The FTA gave a harder look; it just wasn't enough for Leon

Though the FTA doesn’t believe an SEIS is necessary, it did provide an updated ridership analysis which Judge Leon nevertheless found a way to reject. Among his reasons: that the FTA didn’t predict which of the scenarios is most likely to occur.

This makes no sense: even under the worst case scenario, there was still sufficient ridership to make the project worthwhile. Leon said the “purpose and need” of the EIS included Metro connections, so therefore, in essence, that's a mandatory part or else the project isn't valid. (This isn't how EISes are supposed to work.)

This kind of dubious logic not only leads to bad outcomes but emphasizes the catch-22 here; a judge who doesn't like a project can nitpick the EIS to death, and the longer the EIS, the more he can find one part which says something you can interpret as contradicting something else.

Echoes of McMillan

We saw something very similar with the DC Court of Appeals' decision on the McMillan development. Much of that opinion consists of the judges, Stephen Glickman, Kate Easterly, and Roy McLeese, saying that the Zoning Commission hadn't sufficiently explained its reasons for prioritizing some Comprehensive Plan elements over others. Some of the criteria, like that development could contribute to gentrification (um, nobody lives there now; new housing will only stabilize prices, not raise them), hadn't been significant factors in the zoning hearings for the project. The court in essence said that if opponents raise any objection to a project, if the judges themselves (who aren't planning and zoning experts or economists) think it sounds good, they could rule that the agency hasn't explained itself enough.

There's no clear roadmap in McMillan for how much explanation is enough. It's really just whatever is enough to convince Glickman, Easterly, and McLeese, but nobody can sit down with the three of them and try to clear things up; they have to file formal legal briefs on each side and so long as the three aren't persuaded, they can keep remanding for more information, delaying the project for years. There, like with the Purple Line, opponents threw every argument against the wall until one stuck.

I strongly suspect that these judges on this project have heard neighbors talking about “maybe there's too much development” in the city, read some articles in the popular press about displacement, and perhaps feel they personally haven't seen enough to convince them to support the project. But judges aren't planners; their background isn't in the field and rulings like this sound an awful lot like “I'm just not convinced I like this project” instead of “there's a real legal problem.”

The same goes for Leon. If he personally is inclined to favor anti-Purple Line arguments, as seems to be the case, there's no certainty he couldn't say that a supplemental EIS isn't enough of a “hard look” as well. Probably if the FTA spends years doing a hundred-page follow-up that would be enough, though of course by then maybe there would be some other new information they have to consider.
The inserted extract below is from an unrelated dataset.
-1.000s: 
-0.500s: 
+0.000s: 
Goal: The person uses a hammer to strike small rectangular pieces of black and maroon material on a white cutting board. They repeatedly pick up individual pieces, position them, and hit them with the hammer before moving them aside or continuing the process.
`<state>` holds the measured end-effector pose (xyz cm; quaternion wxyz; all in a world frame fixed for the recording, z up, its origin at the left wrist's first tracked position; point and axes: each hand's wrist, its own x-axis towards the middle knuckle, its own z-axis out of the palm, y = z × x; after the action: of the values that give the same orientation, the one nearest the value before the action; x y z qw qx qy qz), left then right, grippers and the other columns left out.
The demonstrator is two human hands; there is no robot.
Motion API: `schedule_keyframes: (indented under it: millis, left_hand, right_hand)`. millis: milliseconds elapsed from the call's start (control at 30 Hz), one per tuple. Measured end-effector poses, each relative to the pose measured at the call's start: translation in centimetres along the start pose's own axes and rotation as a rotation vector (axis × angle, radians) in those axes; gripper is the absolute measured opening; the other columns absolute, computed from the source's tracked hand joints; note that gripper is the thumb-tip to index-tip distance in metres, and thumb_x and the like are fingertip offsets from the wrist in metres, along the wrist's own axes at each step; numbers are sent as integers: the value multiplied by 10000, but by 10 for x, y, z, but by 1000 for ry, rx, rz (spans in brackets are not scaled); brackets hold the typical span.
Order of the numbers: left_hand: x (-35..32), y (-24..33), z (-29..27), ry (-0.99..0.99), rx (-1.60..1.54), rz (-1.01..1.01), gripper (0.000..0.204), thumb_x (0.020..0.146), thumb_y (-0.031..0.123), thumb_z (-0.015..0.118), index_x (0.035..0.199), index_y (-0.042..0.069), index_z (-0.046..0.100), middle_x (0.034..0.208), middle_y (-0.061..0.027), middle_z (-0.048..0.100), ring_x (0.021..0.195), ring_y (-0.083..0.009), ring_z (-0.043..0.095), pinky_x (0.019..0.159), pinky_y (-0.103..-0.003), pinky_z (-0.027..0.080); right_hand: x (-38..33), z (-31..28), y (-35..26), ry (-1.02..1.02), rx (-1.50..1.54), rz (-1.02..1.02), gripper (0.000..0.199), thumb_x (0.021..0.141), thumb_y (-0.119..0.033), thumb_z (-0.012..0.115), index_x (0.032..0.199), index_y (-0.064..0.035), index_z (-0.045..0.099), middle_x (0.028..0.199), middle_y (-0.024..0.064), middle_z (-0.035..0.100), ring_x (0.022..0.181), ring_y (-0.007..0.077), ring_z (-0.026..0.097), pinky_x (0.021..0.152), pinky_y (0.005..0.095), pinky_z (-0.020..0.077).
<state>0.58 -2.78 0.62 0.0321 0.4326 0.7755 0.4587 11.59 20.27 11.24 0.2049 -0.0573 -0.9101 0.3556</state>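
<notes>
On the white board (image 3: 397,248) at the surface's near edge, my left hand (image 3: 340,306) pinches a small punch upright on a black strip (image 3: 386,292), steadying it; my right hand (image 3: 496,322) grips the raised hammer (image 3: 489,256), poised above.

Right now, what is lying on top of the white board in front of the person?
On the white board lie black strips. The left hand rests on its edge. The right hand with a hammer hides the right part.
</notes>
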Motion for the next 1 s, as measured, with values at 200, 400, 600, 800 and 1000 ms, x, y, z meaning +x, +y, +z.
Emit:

Or maybe not. In the Durant DC zoning case, which is similar to McMillan, the court sent it back to the Zoning Commission three times for being insufficient.

Certainly, sometimes governments try to blast ahead with a project that will legitimately harm the environment. Here, the Purple Line will only be a boon to the environment by reducing car trips by far more than any harm from cutting down a few trees, which will be replaced elsewhere anyway. It doesn't matter if the ridership is wildly off; the environmental benefit of this rail line far outweighs it. But it doesn't seem to really matter that the agency is entitled to deference if a judge doesn't like the project that much.

Decide projects in a public process, not the courts

Both McMillan and the Purple Line went through extensive debate in the political system at multiple levels of government and over many years. Both gained support from executives, legislatures, and agencies after detailed hearings and debate. It's just not right for judges to be making such broad public policy rulings, at such late stages of projects, and with such financial impact, at least without good reason. Here, their reasons just aren't strong enough.